**REQUIRED WORK**
Lines from the material below that hold the string "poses" are what is needed; copy each of them.

%%

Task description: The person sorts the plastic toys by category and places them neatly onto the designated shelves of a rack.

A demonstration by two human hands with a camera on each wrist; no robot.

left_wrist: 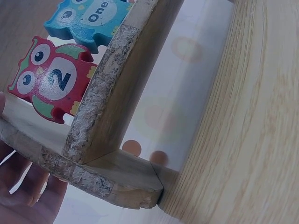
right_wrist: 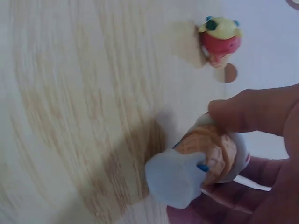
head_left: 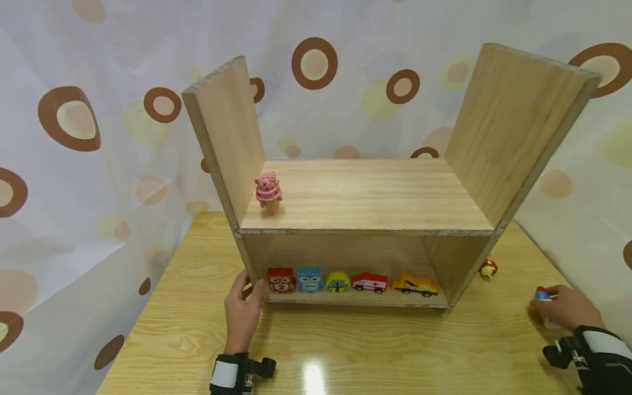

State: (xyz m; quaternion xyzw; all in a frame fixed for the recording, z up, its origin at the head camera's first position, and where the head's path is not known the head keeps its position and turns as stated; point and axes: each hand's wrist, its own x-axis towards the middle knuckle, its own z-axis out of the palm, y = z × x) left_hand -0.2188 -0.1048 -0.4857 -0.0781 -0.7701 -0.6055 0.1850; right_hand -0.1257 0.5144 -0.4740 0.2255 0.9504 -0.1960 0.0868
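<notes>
My left hand (head_left: 242, 318) grips the lower left side panel of a two-level wooden shelf (head_left: 365, 197), thumb at the front and fingers around the outside. Just inside that panel stands a red owl block (left_wrist: 52, 80) marked 2, with a blue owl block (left_wrist: 91, 21) beside it. Off to the shelf's right, my right hand (head_left: 573, 308) pinches a small ice-cream cone figurine (right_wrist: 210, 151) between thumb and fingers, close over the table. It has a tan waffle part and a whitish end; the fingers hide some of it. A pink ice-cream figurine (head_left: 269, 193) stands on the upper level at left.
Along the lower level, a yellow tree block (head_left: 338, 282), a red-and-white ambulance (head_left: 369, 282) and a yellow truck (head_left: 415, 284) continue the row. A red-and-yellow ice-cream figurine (right_wrist: 220, 41) lies on the table (head_left: 375, 351) near the shelf's right side. Patterned sheeting (head_left: 365, 126) surrounds the table.
</notes>
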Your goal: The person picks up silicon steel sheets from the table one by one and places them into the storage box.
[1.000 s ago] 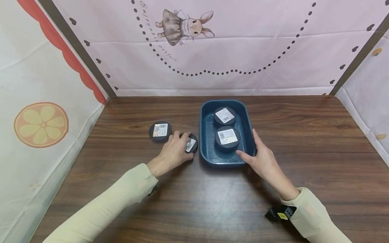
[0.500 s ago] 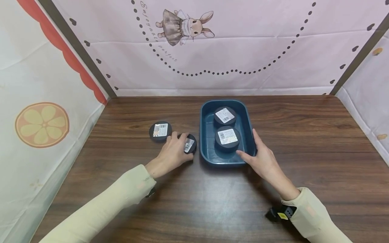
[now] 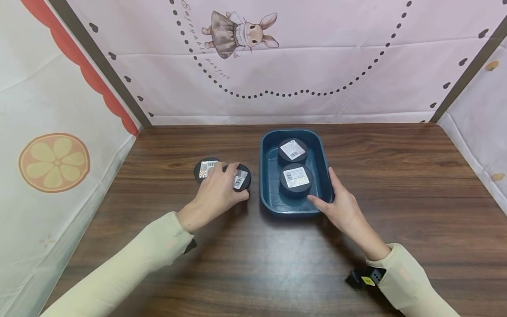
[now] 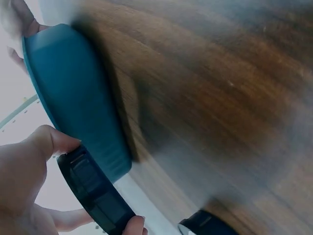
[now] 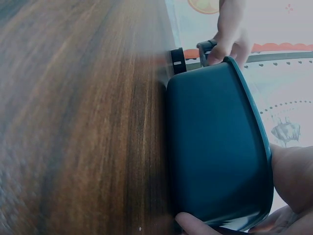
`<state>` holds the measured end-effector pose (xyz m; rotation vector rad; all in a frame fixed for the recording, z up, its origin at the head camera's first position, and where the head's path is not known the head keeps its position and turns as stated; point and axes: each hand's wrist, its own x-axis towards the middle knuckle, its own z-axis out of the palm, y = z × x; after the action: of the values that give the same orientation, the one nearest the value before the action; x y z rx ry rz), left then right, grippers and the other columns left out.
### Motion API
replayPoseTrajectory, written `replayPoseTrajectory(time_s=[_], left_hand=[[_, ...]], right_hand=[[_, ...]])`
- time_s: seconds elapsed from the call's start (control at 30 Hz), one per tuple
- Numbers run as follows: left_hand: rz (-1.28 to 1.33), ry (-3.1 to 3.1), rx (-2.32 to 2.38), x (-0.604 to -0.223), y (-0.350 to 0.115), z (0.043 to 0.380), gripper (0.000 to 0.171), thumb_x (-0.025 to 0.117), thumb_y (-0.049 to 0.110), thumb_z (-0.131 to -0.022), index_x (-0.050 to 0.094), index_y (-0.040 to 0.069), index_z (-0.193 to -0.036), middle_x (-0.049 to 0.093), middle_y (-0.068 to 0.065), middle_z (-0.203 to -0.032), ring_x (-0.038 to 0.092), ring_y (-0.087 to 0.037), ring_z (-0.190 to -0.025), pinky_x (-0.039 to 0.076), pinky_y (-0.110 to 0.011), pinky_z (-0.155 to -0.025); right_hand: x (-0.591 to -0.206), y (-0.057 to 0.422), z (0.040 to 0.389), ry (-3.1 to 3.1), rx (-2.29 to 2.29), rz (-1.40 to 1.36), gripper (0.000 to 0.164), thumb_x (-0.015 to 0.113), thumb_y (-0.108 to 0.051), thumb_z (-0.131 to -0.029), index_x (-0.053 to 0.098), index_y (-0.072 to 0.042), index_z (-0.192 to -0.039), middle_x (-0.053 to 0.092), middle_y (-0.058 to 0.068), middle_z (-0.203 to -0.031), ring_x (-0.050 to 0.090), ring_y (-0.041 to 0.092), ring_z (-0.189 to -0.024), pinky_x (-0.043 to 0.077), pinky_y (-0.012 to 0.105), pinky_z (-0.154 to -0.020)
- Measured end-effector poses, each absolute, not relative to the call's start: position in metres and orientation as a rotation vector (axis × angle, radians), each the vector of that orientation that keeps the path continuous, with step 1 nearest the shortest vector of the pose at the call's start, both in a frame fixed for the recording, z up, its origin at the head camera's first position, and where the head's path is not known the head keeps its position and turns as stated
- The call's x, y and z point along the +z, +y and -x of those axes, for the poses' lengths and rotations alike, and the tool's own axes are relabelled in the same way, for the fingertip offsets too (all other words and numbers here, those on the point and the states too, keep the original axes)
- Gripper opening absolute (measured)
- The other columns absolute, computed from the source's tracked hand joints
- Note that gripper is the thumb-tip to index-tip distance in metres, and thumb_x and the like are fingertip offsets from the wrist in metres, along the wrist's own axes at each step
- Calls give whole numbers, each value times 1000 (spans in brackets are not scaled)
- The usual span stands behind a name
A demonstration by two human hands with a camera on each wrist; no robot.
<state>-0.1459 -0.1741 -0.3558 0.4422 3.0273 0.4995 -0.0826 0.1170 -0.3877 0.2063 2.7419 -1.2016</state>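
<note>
My left hand (image 3: 215, 187) grips a thick black disc (image 3: 243, 177) with a white barcode label on top. In the left wrist view, thumb and fingers pinch this disc (image 4: 100, 193) by its edge, tilted and raised off the table. A second labelled black disc (image 3: 203, 170) lies on the table behind it, partly covered by my fingers. My right hand (image 3: 344, 209) holds the blue tray (image 3: 271, 193) at its right front corner, thumb over the rim. Inside the tray sit two more discs, one farther back (image 3: 293, 149) and one in front (image 3: 296, 180).
The dark wood table (image 3: 273, 264) runs back to a pink printed cloth (image 3: 317, 70). Another printed cloth (image 3: 55, 110) stands along the left side. A black device (image 3: 364, 278) is strapped at my right wrist.
My left hand has lifted the disc and moved slightly left and back with it, so it overlaps the other loose disc. The right hand and tray have stayed put.
</note>
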Motion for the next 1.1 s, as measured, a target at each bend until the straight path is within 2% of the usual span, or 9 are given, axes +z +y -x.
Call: replayPoseTrajectory(time_s=[0.3, 0.53, 0.87, 1.1], left_hand=[[-499, 3108, 450, -350, -164, 140, 78, 78, 37, -77, 52, 4, -142, 52, -27, -130, 54, -39, -112, 57, -51, -82], [-515, 3136, 485, -347, -147, 137, 80, 79, 45, -78, 52, 5, -142, 53, -25, -127, 53, -37, -109, 57, -49, -77], [-560, 3094, 561, -341, -130, 136, 80, 80, 41, -79, 50, 6, -144, 49, -24, -132, 51, -35, -109, 56, -45, -81], [-599, 3073, 549, -338, -124, 139, 79, 80, 41, -78, 51, 6, -143, 53, -23, -129, 54, -34, -106, 51, -44, -86]], right_hand=[[-388, 117, 82, 2752, -1224, -196, 98, 69, -38, -93, 6, -8, -162, 25, 27, -162, 34, 45, -146, 32, 60, -116], [-388, 118, 82, 2750, -1214, -208, 98, 68, -39, -93, 5, -9, -162, 24, 26, -163, 33, 45, -147, 31, 60, -117], [-388, 117, 83, 2749, -1215, -201, 99, 69, -39, -93, 5, -9, -162, 24, 26, -163, 34, 45, -146, 32, 60, -116], [-387, 118, 83, 2743, -1210, -207, 99, 68, -40, -93, 4, -10, -162, 24, 26, -163, 34, 45, -146, 32, 60, -117]])
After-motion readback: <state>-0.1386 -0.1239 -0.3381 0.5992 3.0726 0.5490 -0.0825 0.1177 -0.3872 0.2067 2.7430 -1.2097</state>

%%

**COMPLETED EXERCISE**
- Measured end-effector poses, each absolute, not relative to the call's start: position in metres and orientation as a rotation vector (axis × angle, radians), each the vector of that orientation that keeps the path continuous, with step 1 nearest the shortest vector of the pose at the call's start, both in a frame fixed for the recording, z up, its origin at the head camera's first position, and where the head's path is not known the head keeps its position and turns as stated
- The call's x, y and z point along the +z, +y and -x of those axes, for the poses' lengths and rotations alike, and the tool's own axes are relabelled in the same way, for the fingertip offsets too (all other words and numbers here, those on the point and the states too, keep the original axes)

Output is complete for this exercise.